Remembering that he’d been thrown out of his older brothers’ preschool before noon on the first day, as he’ wasn’t ready’. Remembering the call later that month from preschool #2 – fourteen years ago – that they thought DS3 was different enough to be ‘checked’. That was the first time the Autism word was used.

Remembering the reading, the 3-hour drive to the all-day University evaluation, the alphabet soup that followed: PDD, IFSP, FAPE, IEP. Remembering walking quiet, compliant, beautiful DS3 down the drive to meet the short, bright-yellow special-needs bus that picked him up each morning for the ride across town.

Remembering the realization that a trust fund might be needed, the shifting of the internal compass and the career reorganization that followed, so that more money might flow.

Remembering all the reading which lead to this conclusion: that early socialization, over and over and over and over, might ultimately make the difference in outcome between a self-sufficient adult and one who forever relied on his parents and brothers. But how to do it? Sports seemed out of the question, and I know nothing of music. Then, as kindergarten repeated, another thought came.

A long meeting, and more musing, still sitting in that very familiar church hallway with its 1950s plaster and 1960s linoleum and the faint smell of mildew.

Remembering the years-ago Saturday morning meetings with the little boys in the orange shirts, and later the longer Saturday outings, the boys now wearing blue…all while DS3 transitioned from a special-needs school to a mainstream classroom with an aide…then a classroom without an aide. Transitions marked with Lego sets, which would be flawlessly assembled before bedtime.

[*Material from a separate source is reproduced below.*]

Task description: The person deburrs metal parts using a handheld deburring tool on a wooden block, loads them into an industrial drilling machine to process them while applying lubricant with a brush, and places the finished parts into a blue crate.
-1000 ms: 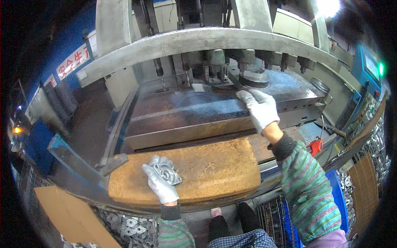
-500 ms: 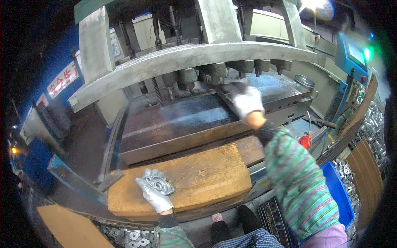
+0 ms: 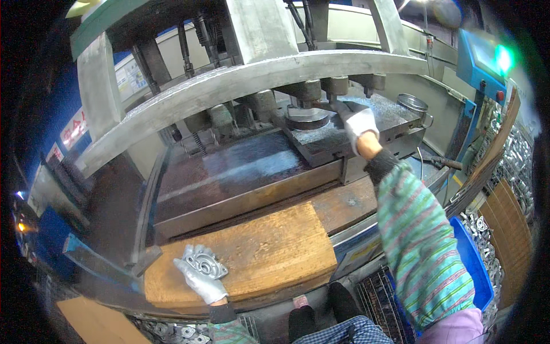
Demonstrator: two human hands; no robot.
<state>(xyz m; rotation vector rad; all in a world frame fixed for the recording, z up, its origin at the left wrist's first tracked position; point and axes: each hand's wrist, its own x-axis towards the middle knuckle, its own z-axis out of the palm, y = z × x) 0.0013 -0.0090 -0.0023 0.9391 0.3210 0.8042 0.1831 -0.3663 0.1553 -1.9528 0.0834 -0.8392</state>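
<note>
My left hand (image 3: pixel 200 281), in a silvery-grey work glove, is closed on a round, ribbed metal casting (image 3: pixel 205 264) that rests on a thick wooden board (image 3: pixel 275 241). My right hand (image 3: pixel 361 123), in a whitish glove with dark, soiled fingers, reaches over the steel machine bed (image 3: pixel 395 117), just below a row of spindle heads (image 3: pixel 335 85). Its fingers are partly hidden and blurred, so whether they hold anything is unclear. Beside them on the bed sits a round metal fixture (image 3: pixel 306 120), sprinkled with shavings.
Overhead, a heavy crossbeam (image 3: pixel 252 77) spans the machine. A round metal tin (image 3: pixel 412 103) stands on the bed's right end, near a blue control panel (image 3: pixel 484 66). At lower right is a blue bin (image 3: pixel 472 264) beside heaped metal parts (image 3: pixel 484 235). Cardboard (image 3: pixel 94 315) lies at lower left.
My right hand has shifted from above the bed's middle toward its right part, uncovering the round fixture. The view has shifted a little; my left hand stays on the casting.
</note>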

Birdhouses and model rockets. Maps and compasses. Summer camps, but no birthday parties, as there were no friends to invite, no names he could remember. School trips, he and I eating alone while the other kids flocked together and chattered.

Walking behind him every mile on every hike. Both of us attending every meeting, every Monday. Other kids at circular tables; DS3 standing in the back. Leadership requirements, service hours. Pancake breakfasts.

The sole candid shot of DS3 in the high school yearbook: sitting alone on a bench, thinking.

Of all things, finding out he liked to aim and shoot. Age nine: five BBs around the bulls-eye, the best at camp. Archery, and next year a .22 rifle. Then the more rigorous Shotgun merit badge, where the other boys would stop and watch the big quiet kid from whom no clay pigeon was safe.

The service project, which demanded his interaction with other adults, and his peers. Concrete. Power tools. Bureaucrats and forms.

Finally, the sounds of a meeting breaking up, chairs pushing back. Laughter. Laughter?

The door opens and DS3 comes out, wearing his uniform with the required twenty-one merit badges, at age 17 taller and bigger than both his Dad and the men who follow him out.

They shake his hand and then mine. As of moments ago, DS3 has another lifelong label: Eagle Scout.